M.Sc Thesis | |
M.Sc Student | Fuchs Amit |
---|---|
Subject | Fault-Tolerant Operanting System for Many-Core Processors |
Department | Department of Computer Science | Supervisor | PROF. Avi Mendelson |
Full Thesis text | ![]() |
A fault-tolerant distributed operating system is presented, designed to harness the massive parallelism in many-core distributed shared memory processors. It targets scale-out architectures with 1,000-10,000 fault-prone cores on-chip and waives traditional hardware-based consistency over the shared memory. The operating system allows applications to remain oblivious to hardware faults and efficiently utilize all cores of exascale systems-on-chip without performing explicit synchronization.
To scale efficiently and reliably as the number of cores rapidly increases while their reliability decreases, the new operating system provides fault-tolerant task-level parallelism to applications through a coarse-grained data-flow programming model.
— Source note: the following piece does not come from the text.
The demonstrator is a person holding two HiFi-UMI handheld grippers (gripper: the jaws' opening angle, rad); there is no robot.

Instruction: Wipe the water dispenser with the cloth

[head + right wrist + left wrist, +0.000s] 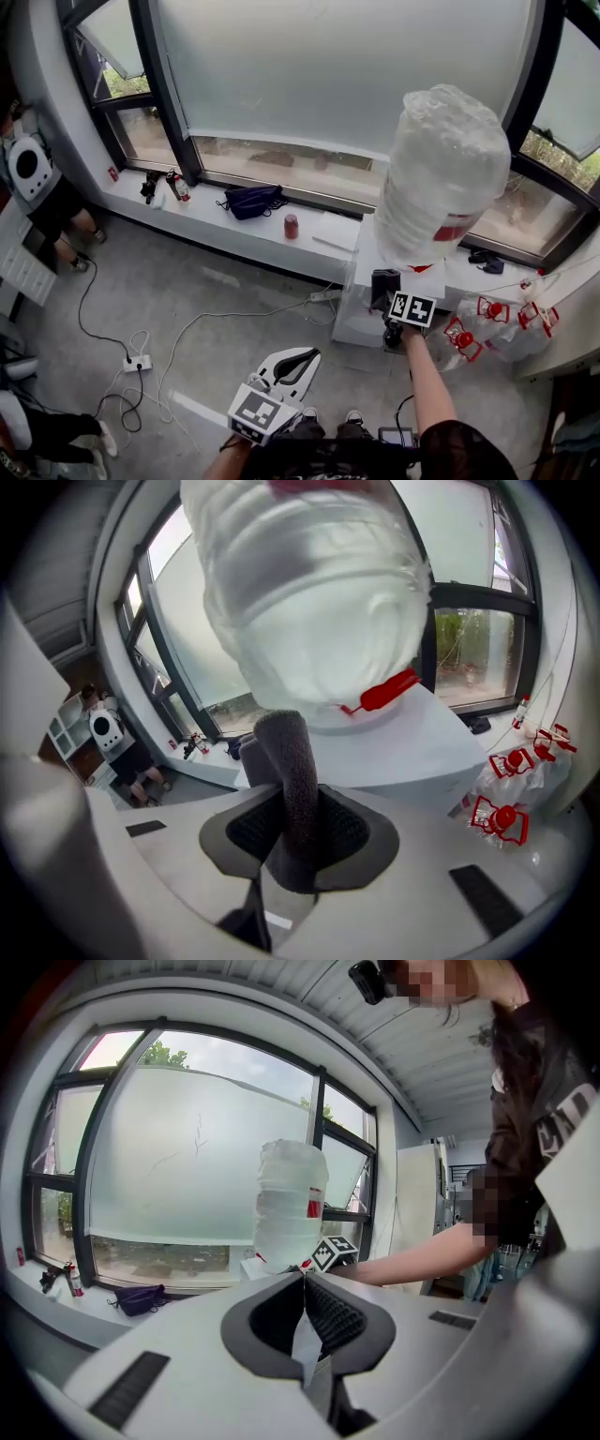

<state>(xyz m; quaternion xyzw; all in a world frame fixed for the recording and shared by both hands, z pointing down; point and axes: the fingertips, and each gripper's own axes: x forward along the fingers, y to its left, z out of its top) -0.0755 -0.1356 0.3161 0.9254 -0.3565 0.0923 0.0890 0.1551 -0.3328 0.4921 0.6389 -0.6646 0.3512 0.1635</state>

A decentralized wait-free execution engine was created to maximize task parallelism, scalability, and resiliency over unreliable processing cores. It combines message-passing and shared memory without strong consistency guarantees. Fine-grained checkpoints are intrinsic at all levels, enabling on-the-fly recovery of application-level tasks in the case of hardware faults, automatically resuming their execution with minimal costs.
A prototype implementation of the new operating system was experimentally evaluated on a many-core full-system simulator, the presented results exemplify the characteristics and benefits of the new approach.